EXERCISE BRIEF = From the data, return each line holding the word "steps".

DATASET SECTION =

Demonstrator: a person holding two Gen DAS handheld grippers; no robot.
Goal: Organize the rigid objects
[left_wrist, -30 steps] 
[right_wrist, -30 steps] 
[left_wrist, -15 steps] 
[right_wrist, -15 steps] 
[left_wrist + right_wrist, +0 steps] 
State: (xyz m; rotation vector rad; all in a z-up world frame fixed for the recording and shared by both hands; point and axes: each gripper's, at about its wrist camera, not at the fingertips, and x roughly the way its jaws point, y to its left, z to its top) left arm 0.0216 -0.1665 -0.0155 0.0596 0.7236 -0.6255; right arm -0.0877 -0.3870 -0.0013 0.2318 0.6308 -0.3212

ANSWER BOX =
[left_wrist, -30 steps] 
[right_wrist, -30 steps] 
[left_wrist, -15 steps] 
[right_wrist, -15 steps] 
[left_wrist + right_wrist, +0 steps] 

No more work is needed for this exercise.